For a really long time, I thought I was immune to the effects of gold diggers. After all, I was a lesbian making just over minimum wage – surely the women who didn’t want to work would be aiming a little higher, like rich male CEO’s, right? Well, unfortunately, no one is immune to the Gold Digger’s trap – all it takes to make you vulnerable is the willingness to share what you’ve worked hard for, with someone who hasn’t worked for it.

When it comes to spotting a gold digger, the signs aren’t always so obvious if you’re not so well off. However, a woman who’s only with you for your money will expect you to pay for everything (or most things). She’ll come to you first if she has any financial troubles, but if you start to struggle, she’s nowhere to be found. More signs can be found here, but every situation is different. You’ll need to use your own discretion as you look through the microscope at your relationship.

When dealing with a gold digger, the easiest thing to do is sometimes to just walk away. Despite whatever she might say in protest, she was probably getting along just fine before you came into the picture, and she’ll find a way to make it work again on her own. You should never be pressured into financially supporting someone who isn’t willing to help you out, too.

The Big Spender

Finally, believe it or not, someone can be wealthy (or better-off) and still be bad with money. Some women spend outside their means because they’re trying to create an image for themselves. Other women are emotional spenders who impulse-buy without a second thought. There are even women who are clinically addicted to spending money – yes, shopaholics really are addicts. (That link also offers a few tests to see where your own spending habits lie.)

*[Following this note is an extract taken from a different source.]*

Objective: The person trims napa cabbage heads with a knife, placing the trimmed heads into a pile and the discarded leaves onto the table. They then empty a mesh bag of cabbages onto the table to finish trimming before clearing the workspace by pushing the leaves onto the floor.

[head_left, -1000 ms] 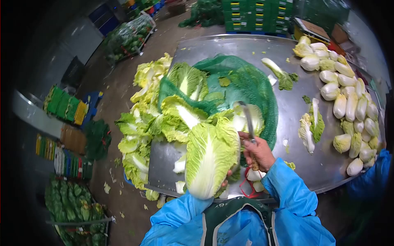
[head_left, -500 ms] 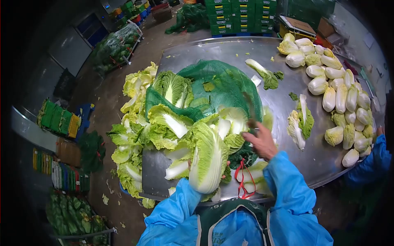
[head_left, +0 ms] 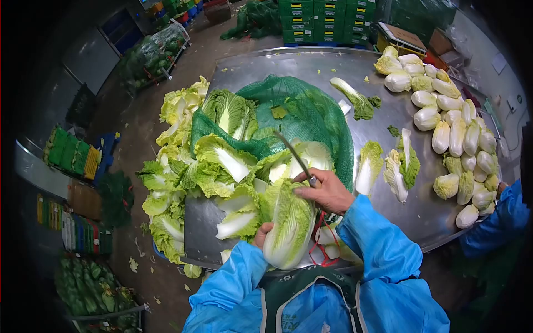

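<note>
My left hand (head_left: 262, 234) is closed round the lower left side of a napa cabbage (head_left: 290, 228), its pale base toward me. In my right hand (head_left: 328, 193) is a knife (head_left: 297, 155), its blade slanting up and to the left over the table. The right fingers and thumb are right at the cabbage's leafy top. Loose cabbage leaves (head_left: 236, 219) lie left of the cabbage. Beyond it spreads a green mesh bag (head_left: 327, 130) with leaves in and around it. A red cord (head_left: 317, 244) hangs beside the cabbage on the right.
The metal table (head_left: 383, 222) carries a heap of trimmed cabbages (head_left: 458, 133) on its right side. Outer leaves (head_left: 166, 194) pile up along the left edge. A co-worker's blue sleeve (head_left: 494, 222) shows at the far right. Stacked green crates (head_left: 327, 22) stand behind the table.
My right hand with the knife has come left and toward me, onto the cabbage's top. The cabbage has turned slightly. A blurred leaf on the right now lies plainly on the table.
</note>
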Action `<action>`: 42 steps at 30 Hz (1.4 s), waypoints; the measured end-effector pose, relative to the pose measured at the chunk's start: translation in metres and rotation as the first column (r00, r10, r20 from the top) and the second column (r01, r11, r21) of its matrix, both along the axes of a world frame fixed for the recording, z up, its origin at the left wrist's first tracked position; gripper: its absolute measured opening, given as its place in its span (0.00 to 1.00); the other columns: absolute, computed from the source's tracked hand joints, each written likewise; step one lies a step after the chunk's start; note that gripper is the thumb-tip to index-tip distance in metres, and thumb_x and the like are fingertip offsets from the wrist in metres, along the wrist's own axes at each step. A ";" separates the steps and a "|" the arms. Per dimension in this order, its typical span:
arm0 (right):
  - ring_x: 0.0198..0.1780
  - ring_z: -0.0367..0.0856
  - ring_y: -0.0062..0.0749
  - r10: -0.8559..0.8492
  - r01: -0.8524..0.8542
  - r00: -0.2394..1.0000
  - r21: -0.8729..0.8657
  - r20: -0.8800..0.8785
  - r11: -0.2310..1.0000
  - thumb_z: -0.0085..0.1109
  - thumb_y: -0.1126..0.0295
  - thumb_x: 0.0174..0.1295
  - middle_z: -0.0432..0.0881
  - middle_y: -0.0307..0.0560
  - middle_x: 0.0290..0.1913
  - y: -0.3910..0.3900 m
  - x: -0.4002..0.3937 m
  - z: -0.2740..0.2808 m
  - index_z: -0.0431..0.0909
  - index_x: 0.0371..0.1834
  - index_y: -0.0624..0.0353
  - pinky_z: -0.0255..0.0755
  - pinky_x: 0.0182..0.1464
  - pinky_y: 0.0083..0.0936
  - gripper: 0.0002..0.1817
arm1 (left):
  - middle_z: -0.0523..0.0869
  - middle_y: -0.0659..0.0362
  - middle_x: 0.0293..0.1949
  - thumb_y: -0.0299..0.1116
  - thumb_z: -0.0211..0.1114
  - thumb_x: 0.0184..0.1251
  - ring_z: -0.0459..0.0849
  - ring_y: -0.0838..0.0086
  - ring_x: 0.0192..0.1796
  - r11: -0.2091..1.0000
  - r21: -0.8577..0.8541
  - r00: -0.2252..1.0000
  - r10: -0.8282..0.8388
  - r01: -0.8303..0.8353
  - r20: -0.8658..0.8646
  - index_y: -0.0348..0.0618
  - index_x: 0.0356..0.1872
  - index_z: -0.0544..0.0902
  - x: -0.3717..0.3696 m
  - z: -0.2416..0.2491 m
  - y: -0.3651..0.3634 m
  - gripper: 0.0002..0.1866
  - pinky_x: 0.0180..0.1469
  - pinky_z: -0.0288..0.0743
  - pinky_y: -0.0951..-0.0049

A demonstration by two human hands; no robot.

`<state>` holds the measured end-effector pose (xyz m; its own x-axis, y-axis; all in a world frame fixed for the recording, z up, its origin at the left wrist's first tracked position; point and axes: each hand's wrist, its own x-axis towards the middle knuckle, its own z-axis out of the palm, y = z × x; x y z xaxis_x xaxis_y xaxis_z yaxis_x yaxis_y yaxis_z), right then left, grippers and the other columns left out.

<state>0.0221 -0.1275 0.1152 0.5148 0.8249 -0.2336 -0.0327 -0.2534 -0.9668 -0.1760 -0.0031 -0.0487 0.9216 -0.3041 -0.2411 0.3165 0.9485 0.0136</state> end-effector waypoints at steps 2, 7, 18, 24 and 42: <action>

While there are a bunch of different reasons for shopping (and spending) addictions, it’s important that you treat this subject carefully. Your spend-happy partner might need some serious counseling to help undo years of compulsive shopping, and she has to actively want to get better or it’s never going to work.

Until she gets her spending under control, you should resist the urge to go “joint” on any financial decisions. Cosigning for a loan with her has the potential to ruin your bank account, and signing for a large purchase with someone who’s fiscally irresponsible is not a smart choice, either. Do your best to help her sort out her issues, but don’t make yourself vulnerable to her habits. Remember, your money mistakes can cost you for years – so don’t let your partner be one of them!